What you will do: In your reply, restate all of the records below word for word.

Input data:
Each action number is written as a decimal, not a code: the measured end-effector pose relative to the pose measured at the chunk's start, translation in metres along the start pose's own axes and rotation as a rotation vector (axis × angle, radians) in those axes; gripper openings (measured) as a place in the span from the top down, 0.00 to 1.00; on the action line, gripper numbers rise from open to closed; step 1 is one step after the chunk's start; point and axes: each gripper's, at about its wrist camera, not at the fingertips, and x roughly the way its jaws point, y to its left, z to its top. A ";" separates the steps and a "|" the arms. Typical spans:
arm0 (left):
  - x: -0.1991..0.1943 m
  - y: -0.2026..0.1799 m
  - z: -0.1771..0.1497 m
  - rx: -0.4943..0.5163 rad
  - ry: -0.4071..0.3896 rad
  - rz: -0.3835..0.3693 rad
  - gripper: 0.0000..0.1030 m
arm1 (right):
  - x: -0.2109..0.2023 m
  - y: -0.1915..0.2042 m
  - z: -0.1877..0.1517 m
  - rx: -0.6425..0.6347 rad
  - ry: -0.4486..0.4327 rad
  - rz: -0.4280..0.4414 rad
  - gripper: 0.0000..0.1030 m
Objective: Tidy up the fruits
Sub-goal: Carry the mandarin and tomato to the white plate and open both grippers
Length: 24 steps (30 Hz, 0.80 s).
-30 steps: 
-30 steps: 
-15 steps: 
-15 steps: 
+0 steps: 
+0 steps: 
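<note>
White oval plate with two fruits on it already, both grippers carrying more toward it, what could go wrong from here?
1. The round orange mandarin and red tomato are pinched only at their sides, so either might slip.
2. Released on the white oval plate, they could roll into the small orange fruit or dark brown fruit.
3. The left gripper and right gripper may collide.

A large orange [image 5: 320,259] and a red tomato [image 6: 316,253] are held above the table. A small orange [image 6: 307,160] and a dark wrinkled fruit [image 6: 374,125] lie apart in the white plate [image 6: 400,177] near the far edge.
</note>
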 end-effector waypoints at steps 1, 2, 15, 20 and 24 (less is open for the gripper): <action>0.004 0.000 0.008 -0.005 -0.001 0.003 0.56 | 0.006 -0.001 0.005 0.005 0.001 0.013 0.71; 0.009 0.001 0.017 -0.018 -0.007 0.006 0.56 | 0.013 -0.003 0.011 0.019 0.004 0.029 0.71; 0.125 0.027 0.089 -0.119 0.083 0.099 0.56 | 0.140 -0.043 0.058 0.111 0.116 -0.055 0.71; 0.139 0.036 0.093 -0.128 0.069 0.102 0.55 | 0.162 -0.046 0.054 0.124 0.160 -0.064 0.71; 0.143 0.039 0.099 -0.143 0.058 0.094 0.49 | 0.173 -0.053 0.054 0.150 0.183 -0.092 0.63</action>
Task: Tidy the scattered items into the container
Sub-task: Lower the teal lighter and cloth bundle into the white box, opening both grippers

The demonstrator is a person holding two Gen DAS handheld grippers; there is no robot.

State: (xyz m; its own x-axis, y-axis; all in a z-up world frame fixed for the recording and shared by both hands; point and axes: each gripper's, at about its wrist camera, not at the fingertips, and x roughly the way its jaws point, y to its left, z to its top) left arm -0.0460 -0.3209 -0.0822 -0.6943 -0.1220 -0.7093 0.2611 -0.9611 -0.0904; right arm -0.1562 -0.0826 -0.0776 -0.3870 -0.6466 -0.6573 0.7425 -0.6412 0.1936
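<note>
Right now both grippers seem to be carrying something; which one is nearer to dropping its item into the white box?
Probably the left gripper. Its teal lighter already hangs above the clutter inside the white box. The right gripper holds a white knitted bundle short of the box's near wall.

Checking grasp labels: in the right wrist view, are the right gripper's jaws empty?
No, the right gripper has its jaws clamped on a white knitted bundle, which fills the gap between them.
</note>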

Exercise solution:
Each action number is written as a decimal, not a code: the measured end-effector pose relative to the pose measured at the chunk's start, translation in metres along the start pose's own axes and rotation as a rotation vector (axis × angle, radians) in those axes; gripper openings (measured) as a place in the span from the top down, 0.00 to 1.00; on the action line, gripper numbers rise from open to closed; step 1 is one step after the chunk's start; point and axes: each gripper's, at about its wrist camera, not at the fingertips, and x roughly the way its jaws point, y to its left, z to its top. A ";" separates the steps and a "|" the arms. Typical spans:
arm0 (left):
  - x: -0.1991..0.1943 m
  - y: -0.2026..0.1799 m
  - z: -0.1771..0.1497 m
  - rx: -0.4943..0.5163 rad
  - ry: -0.4071..0.3896 rad
  - rz: -0.3835..0.3693 rad
  - gripper: 0.0000..0.1030 m
arm1 (right):
  - x: -0.2109..0.2023 m
  - y: -0.1915..0.2042 m
  - z: -0.1877..0.1517 m
  - rx: -0.6425..0.6347 rad
  - ry: -0.4486..0.4327 rad
  - rz: -0.4280..0.4414 rad
  - gripper: 0.0000..0.1030 m
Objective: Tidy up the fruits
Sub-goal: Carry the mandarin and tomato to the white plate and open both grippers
Length: 24 steps (30 Hz, 0.80 s).
-30 steps: 
-30 steps: 
-15 steps: 
-15 steps: 
+0 steps: 
+0 steps: 
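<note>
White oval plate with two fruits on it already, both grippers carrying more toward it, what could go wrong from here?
1. The round orange mandarin and red tomato are pinched only at their sides, so either might slip.
2. Released on the white oval plate, they could roll into the small orange fruit or dark brown fruit.
3. The left gripper and right gripper may collide.

A large orange [image 5: 320,259] and a red tomato [image 6: 316,253] are held above the table. A small orange [image 6: 307,160] and a dark wrinkled fruit [image 6: 374,125] lie apart in the white plate [image 6: 400,177] near the far edge.
</note>
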 end-effector waypoints at steps 1, 2, 15, 20 and 24 (less is open for the gripper): <action>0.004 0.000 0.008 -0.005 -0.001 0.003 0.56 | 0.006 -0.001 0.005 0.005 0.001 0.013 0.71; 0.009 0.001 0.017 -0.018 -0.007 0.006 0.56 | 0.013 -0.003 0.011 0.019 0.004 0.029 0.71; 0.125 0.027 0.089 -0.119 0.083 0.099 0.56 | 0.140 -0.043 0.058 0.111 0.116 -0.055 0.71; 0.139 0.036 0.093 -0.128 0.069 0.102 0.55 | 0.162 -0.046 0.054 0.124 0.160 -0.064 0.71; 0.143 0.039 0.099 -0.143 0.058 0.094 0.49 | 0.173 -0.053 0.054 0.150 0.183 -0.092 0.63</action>
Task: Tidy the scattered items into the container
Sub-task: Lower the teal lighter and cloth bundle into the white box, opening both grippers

The demonstrator is a person holding two Gen DAS handheld grippers; there is no robot.

State: (xyz m; its own x-axis, y-axis; all in a z-up world frame fixed for the recording and shared by both hands; point and axes: each gripper's, at about its wrist camera, not at the fingertips, and x roughly the way its jaws point, y to its left, z to its top) left arm -0.0460 -0.3209 -0.0822 -0.6943 -0.1220 -0.7093 0.2611 -0.9611 -0.0904; right arm -0.1562 -0.0826 -0.0776 -0.3870 -0.6466 -0.6573 0.7425 -0.6412 0.1936
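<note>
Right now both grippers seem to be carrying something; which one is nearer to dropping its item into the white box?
Probably the left gripper. Its teal lighter already hangs above the clutter inside the white box. The right gripper holds a white knitted bundle short of the box's near wall.

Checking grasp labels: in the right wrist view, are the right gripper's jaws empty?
No, the right gripper has its jaws clamped on a white knitted bundle, which fills the gap between them.
</note>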

Nothing remains to be answered in this exercise.